/ Lorène Lavocat (Reporterre), 19 septembre 2020
Le traité de libre-échange envisagé entre l’Union européenne et plusieurs pays d’Amérique du Sud aurait des conséquences écologiques désastreuses. Jean Castex affiche son opposition, en s’appuyant sur un rapport qui lui a été remis vendredi 18 septembre. Il lui reste à peser à Bruxelles pour empêcher la ratification de l’accord.
Salué d’abord comme le « deal du siècle », l’accord commercial entre l’Union européenne et le Mercosur — regroupant le Brésil, l’Argentine, le Paraguay, l’Uruguay — a désormais du plomb dans l’aile. Vendredi 18 septembre, le Premier ministre, Jean Castex, a réaffirmé l’intention de la France de « s’opposer au projet d’accord en l’état ». En cause, selon le Premier ministre : le projet de traité « n’a aucune disposition permettant de discipliner les pratiques des pays du Mercosur en matière de lutte contre la déforestation », or « la déforestation met en péril la biodiversité et dérègle le climat ».
Cette annonce survient quelques mois avant la ratification du texte, prévue avant la fin de l’année 2020 au niveau européen. Mais elle intervient surtout après la remise à Jean Castex d’un rapport jugeant très sévèrement ce projet d’accord, estimant qu’il est une « occasion manquée pour l’Union européenne d’utiliser son pouvoir de négociation pour obtenir des garanties solides répondant aux attentes environnementales, sanitaires et plus généralement sociétales de ses concitoyens ». En clair : l’Europe s’apprête à signer un traité de libéralisation des échanges destructeur de l’environnement. Ce pavé de 184 pages, commandé en août 2019 par Édouard Philippe à un groupe d’experts — la commission Ambec — explore notamment les conséquences potentielles du texte commercial sur la biodiversité, les émissions de gaz à effet de serre, les normes sanitaires et environnementales.
Principal grief, le rapport prévoit une hausse de la déforestation avec l’entrée en vigueur de l’accord. Les experts évoquent ainsi une accélération des coupes de 5 % par an pendant six ans, du fait de l’augmentation de la production de viande bovine du Mercosur pour répondre à la demande européenne. Ce serait déjà « une catastrophe pour le climat et la biodiversité, mais la réalité pourrait être encore plus grave, a cependant prévenu l’Institut Veblen dans son analyse du rapport. En effet, le chiffre de 5 % mis en avant par la commission ne prend en compte que la surface de déforestation nécessaire pour élever le morceau d’aloyau (les parties « nobles » de la viande bovine, principalement exportées en Europe) et non la bête entière. » Selon l’institut, la déforestation pourrait en fait augmenter de 25 % par an pendant six ans. La Commission Ambec rappelle aussi qu’un kilo de viande bovine produite en Amérique du Sud génère des émissions de gaz à effet de serre quatre fois supérieures à celles d’un kilo produit en Europe.
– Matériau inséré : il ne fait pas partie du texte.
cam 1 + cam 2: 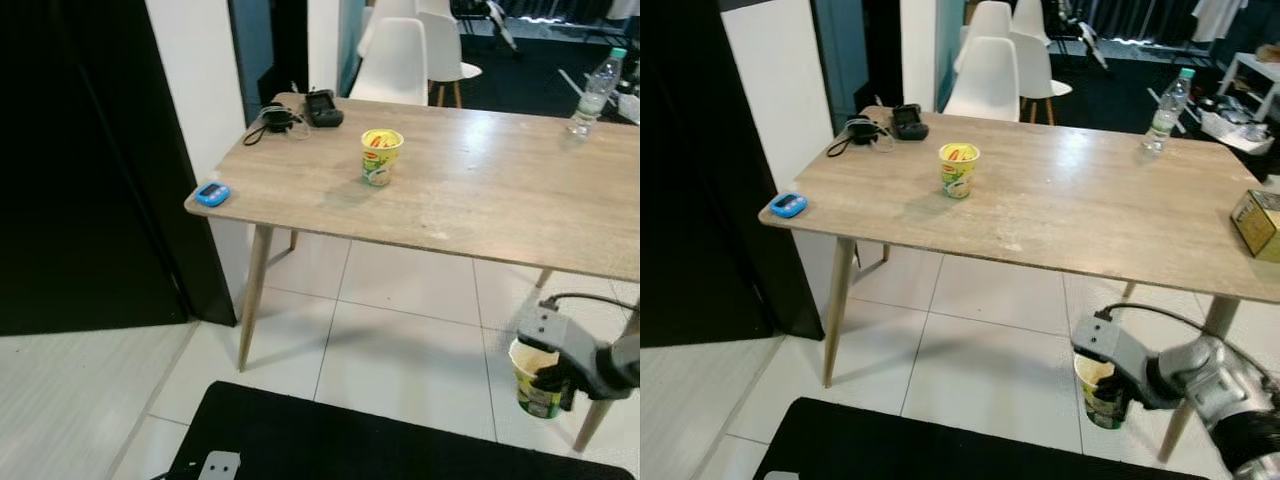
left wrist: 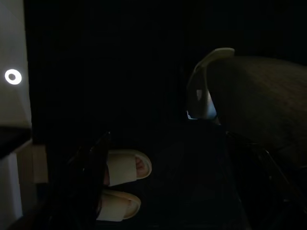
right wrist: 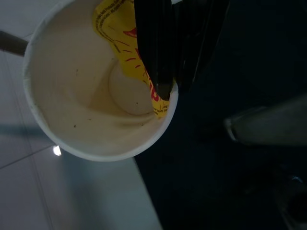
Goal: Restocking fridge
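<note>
My right gripper [image 1: 552,380] hangs low at the right, below the table top, and is shut on the rim of an open noodle cup [image 1: 1100,392]. In the right wrist view the black fingers [image 3: 156,57] pinch the cup's wall [image 3: 91,96], one inside and one outside. A yellow lid flap is folded into the pale, empty inside. A second yellow and green noodle cup [image 1: 381,156] stands upright on the wooden table [image 1: 480,210], left of its middle. My left arm [image 1: 220,465] hangs idle, and its wrist view is very dark.
A blue device [image 1: 212,194] lies at the table's near left corner, and black gear with a cable [image 1: 322,107] at the far left. A water bottle [image 1: 596,95] and a box [image 1: 1260,222] stand to the right. White chairs [image 1: 395,60] stand behind, a black panel [image 1: 70,170] on the left. Pale slippers [image 2: 122,184] lie on the floor.
</note>
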`<state>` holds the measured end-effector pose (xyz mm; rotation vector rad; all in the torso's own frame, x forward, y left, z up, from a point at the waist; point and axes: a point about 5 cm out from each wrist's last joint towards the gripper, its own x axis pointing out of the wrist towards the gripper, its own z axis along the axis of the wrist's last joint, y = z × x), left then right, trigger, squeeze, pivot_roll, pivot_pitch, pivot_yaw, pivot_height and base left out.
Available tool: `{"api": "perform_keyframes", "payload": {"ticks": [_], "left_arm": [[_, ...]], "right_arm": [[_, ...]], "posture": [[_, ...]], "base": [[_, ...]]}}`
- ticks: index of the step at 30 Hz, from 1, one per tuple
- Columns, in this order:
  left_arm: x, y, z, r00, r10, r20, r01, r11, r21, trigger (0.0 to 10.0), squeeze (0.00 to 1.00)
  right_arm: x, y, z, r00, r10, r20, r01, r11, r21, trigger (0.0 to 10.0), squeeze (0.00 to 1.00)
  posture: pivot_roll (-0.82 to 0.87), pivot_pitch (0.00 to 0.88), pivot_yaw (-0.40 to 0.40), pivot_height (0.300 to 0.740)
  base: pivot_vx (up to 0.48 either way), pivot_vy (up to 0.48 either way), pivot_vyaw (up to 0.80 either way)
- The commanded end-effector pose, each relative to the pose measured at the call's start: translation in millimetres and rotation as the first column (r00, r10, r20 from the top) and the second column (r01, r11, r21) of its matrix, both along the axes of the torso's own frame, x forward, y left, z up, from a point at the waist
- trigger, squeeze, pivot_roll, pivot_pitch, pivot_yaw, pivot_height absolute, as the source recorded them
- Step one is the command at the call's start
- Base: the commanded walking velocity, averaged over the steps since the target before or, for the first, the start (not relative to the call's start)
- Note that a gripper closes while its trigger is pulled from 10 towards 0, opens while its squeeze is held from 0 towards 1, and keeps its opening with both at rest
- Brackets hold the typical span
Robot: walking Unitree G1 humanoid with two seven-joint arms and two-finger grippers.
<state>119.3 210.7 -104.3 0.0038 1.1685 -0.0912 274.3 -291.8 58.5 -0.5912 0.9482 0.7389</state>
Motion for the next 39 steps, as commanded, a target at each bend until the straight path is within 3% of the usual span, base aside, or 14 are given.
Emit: {"api": "perform_keyframes", "payload": {"ticks": [1,5,7,8,10,11,12,13,16,18,20,23,28,39], "left_arm": [[-2.6,-6.2,-1.8,1.0,-0.012,-0.011,0.012,1.0,-0.014,10.0,0.0],[-2.8,-6.1,-1.9,1.0,-0.011,-0.013,0.011,1.0,-0.012,10.0,0.0],[-2.7,-5.8,-1.9,1.0,-0.021,-0.012,0.021,1.0,-0.005,10.0,0.0],[-2.7,-5.8,-1.9,1.0,-0.021,-0.012,0.021,1.0,-0.005,10.0,0.0],[-2.1,-5.5,-1.6,0.999,-0.041,-0.01,0.041,0.999,0.006,10.0,0.0],[-2.1,-5.5,-1.6,0.999,-0.041,-0.01,0.041,0.999,0.006,10.0,0.0],[-1.8,-5.4,-1.5,0.999,-0.048,-0.008,0.048,0.999,0.009,10.0,0.0],[-1.8,-5.4,-1.5,0.999,-0.048,-0.008,0.048,0.999,0.009,10.0,0.0],[-1.6,-6.0,-1.4,0.998,-0.055,-0.005,0.055,0.998,0.002,10.0,0.0],[-1.6,-6.0,-1.4,0.998,-0.055,-0.005,0.055,0.998,0.002,10.0,0.0],[-1.8,-6.5,-1.5,0.999,-0.051,-0.008,0.051,0.999,-0.007,10.0,0.0],[-2.0,-6.7,-1.6,0.999,-0.042,-0.01,0.042,0.999,-0.012,10.0,0.0],[-1.8,-6.3,-1.5,0.999,-0.034,-0.013,0.034,0.999,-0.02,10.0,0.0],[-1.3,-4.2,-0.9,0.999,-0.036,-0.012,0.036,0.999,-0.019,10.0,0.0]], "right_arm": [[-4.3,-5.6,-12.2,0.998,-0.068,0.011,0.069,0.997,-0.032,10.0,0.0],[-14.3,-8.8,-32.1,0.99,-0.144,0.008,0.144,0.985,-0.09,10.0,0.0],[-26.9,-6.7,-56.3,0.945,-0.323,0.054,0.326,0.942,-0.08,10.0,0.0],[-26.9,-6.7,-56.3,0.945,-0.323,0.054,0.326,0.942,-0.08,10.0,0.0],[-36.7,-2.4,-72.3,0.879,-0.468,0.096,0.473,0.88,-0.046,10.0,0.0],[-36.7,-2.4,-72.3,0.879,-0.468,0.096,0.473,0.88,-0.046,10.0,0.0],[-43.0,-0.1,-80.0,0.827,-0.554,0.097,0.557,0.83,-0.013,10.0,0.0],[-43.0,-0.1,-80.0,0.827,-0.554,0.097,0.557,0.83,-0.013,10.0,0.0],[-67.0,8.3,-102.9,0.733,-0.675,0.08,0.678,0.735,-0.02,10.0,0.0],[-67.0,8.3,-102.9,0.733,-0.675,0.08,0.678,0.735,-0.02,10.0,0.0],[-86.4,20.8,-119.9,0.642,-0.766,0.013,0.766,0.643,0.002,10.0,0.0],[-108.5,29.2,-134.5,0.579,-0.815,-0.004,0.814,0.579,-0.051,10.0,0.0],[-138.7,31.5,-147.8,0.542,-0.84,0.012,0.831,0.534,-0.152,10.0,0.0],[-150.6,30.2,-151.5,0.519,-0.854,0.018,0.84,0.507,-0.193,10.0,0.0]], "posture": [[0.06,0.0,-0.023,0.74],[0.06,0.0,-0.024,0.74],[0.06,0.0,-0.02,0.74],[0.06,0.0,-0.02,0.74],[0.06,0.0,-0.02,0.74],[0.06,0.0,-0.02,0.74],[0.06,0.0,-0.02,0.74],[0.06,0.0,-0.02,0.74],[0.06,0.0,-0.019,0.74],[0.06,0.0,-0.019,0.74],[0.06,0.0,-0.019,0.74],[0.06,0.0,-0.016,0.74],[0.05,0.0,-0.01,0.74],[0.04,0.0,0.0,0.74]], "base": [[0.0,0.0,0.0],[0.0,0.0,0.0],[0.0,0.0,0.0],[0.0,0.0,0.0],[0.0,0.0,0.0],[0.0,0.0,0.0],[0.0,0.0,0.0],[0.0,0.0,0.0],[0.0,0.0,0.0],[0.0,0.0,0.0],[0.0,-0.171,0.0],[0.0,-0.385,0.0],[0.0,-0.41,0.0],[0.0,-0.412,0.0]]}}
« Cet accord UE-Mercosur vise essentiellement à exporter des voitures européennes pour importer plus de viande sud-américaine »
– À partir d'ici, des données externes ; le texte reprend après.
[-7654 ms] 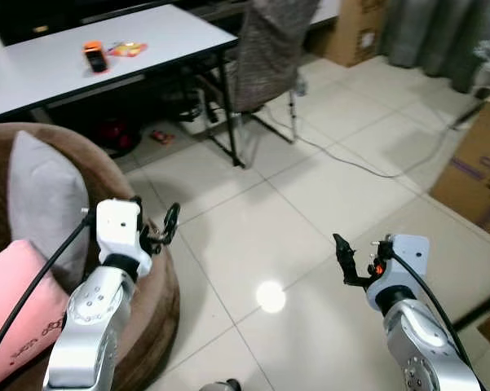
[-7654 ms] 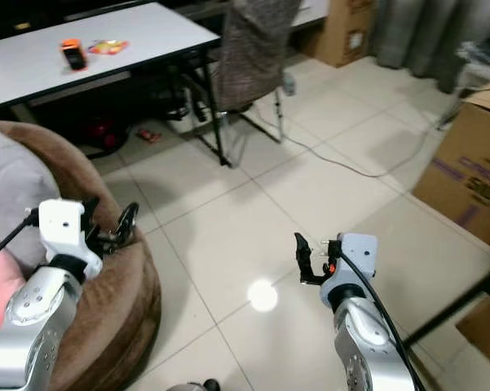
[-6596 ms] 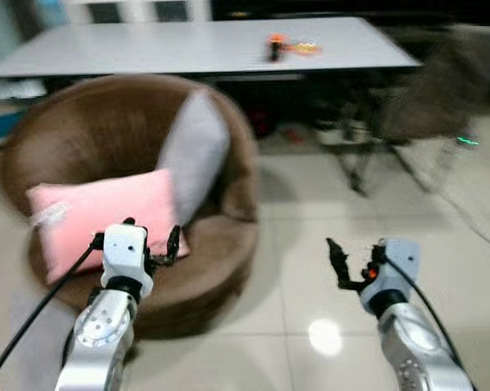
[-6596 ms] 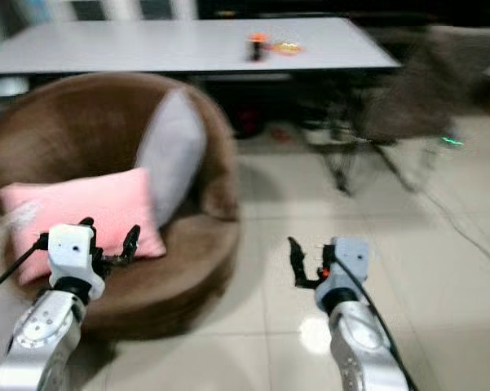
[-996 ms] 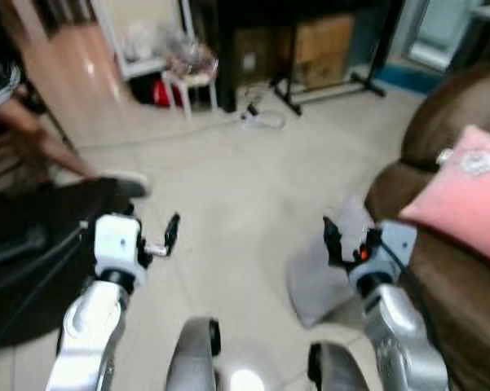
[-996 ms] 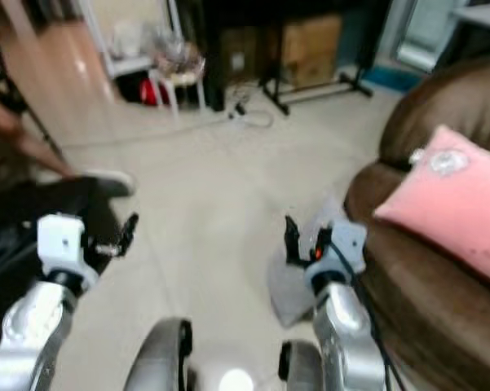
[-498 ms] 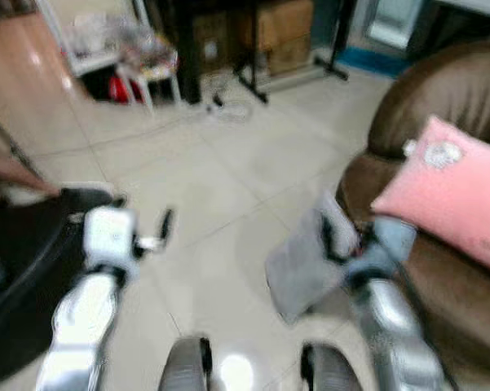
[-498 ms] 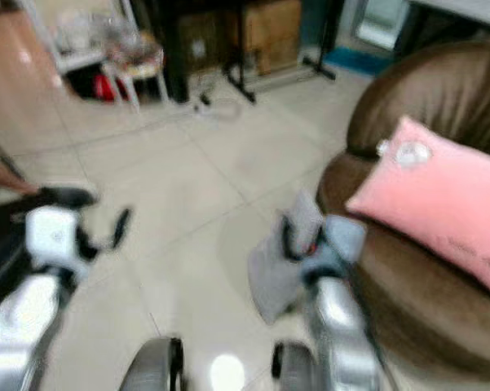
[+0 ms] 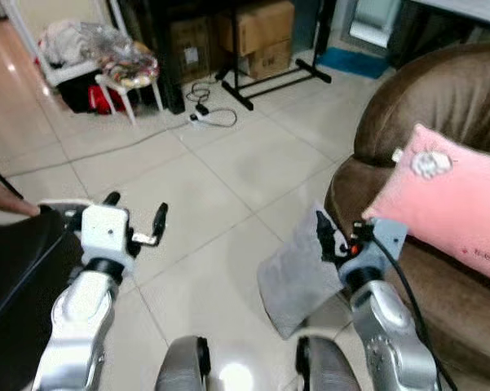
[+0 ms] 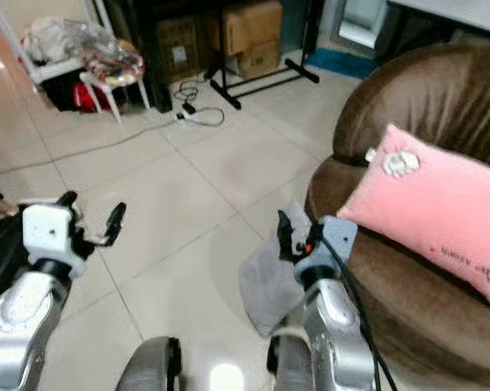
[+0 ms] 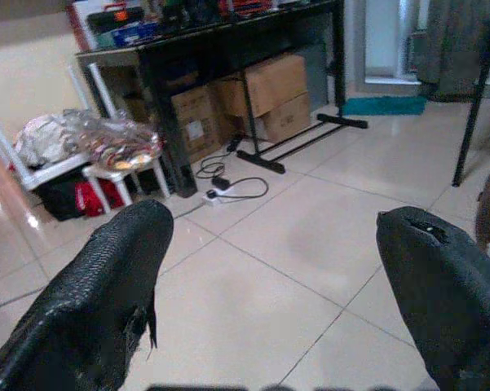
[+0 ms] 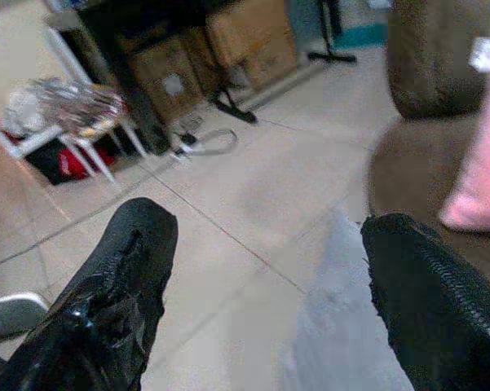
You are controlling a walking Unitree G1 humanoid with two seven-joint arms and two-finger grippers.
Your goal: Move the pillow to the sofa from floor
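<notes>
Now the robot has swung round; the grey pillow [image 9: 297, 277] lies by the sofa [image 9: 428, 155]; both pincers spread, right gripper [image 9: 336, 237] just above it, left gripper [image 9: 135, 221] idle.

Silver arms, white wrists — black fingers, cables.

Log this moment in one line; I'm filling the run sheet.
grey pillow: on floor against sofa | pink pillow: on sofa | left gripper: open | right gripper: open above grey pillow
</notes>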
Les experts ont d’ailleurs cherché à estimer les émissions supplémentaires liées à l’accord. Ils sont parvenus à une fourchette allant de 4,7 à 6,8 millions de tonnes équivalent CO2. Sauf que ces chiffres ne prennent ni en compte le transport de marchandises ni la déforestation — qui pourrait émettre entre 121 et 471 MteqCO2, selon l’Institut Veblen. La commission Ambec en conclut que les gains économiques attendus par l’accroissement du commerce entre les deux continents ne permettent pas de compenser les coûts climatiques.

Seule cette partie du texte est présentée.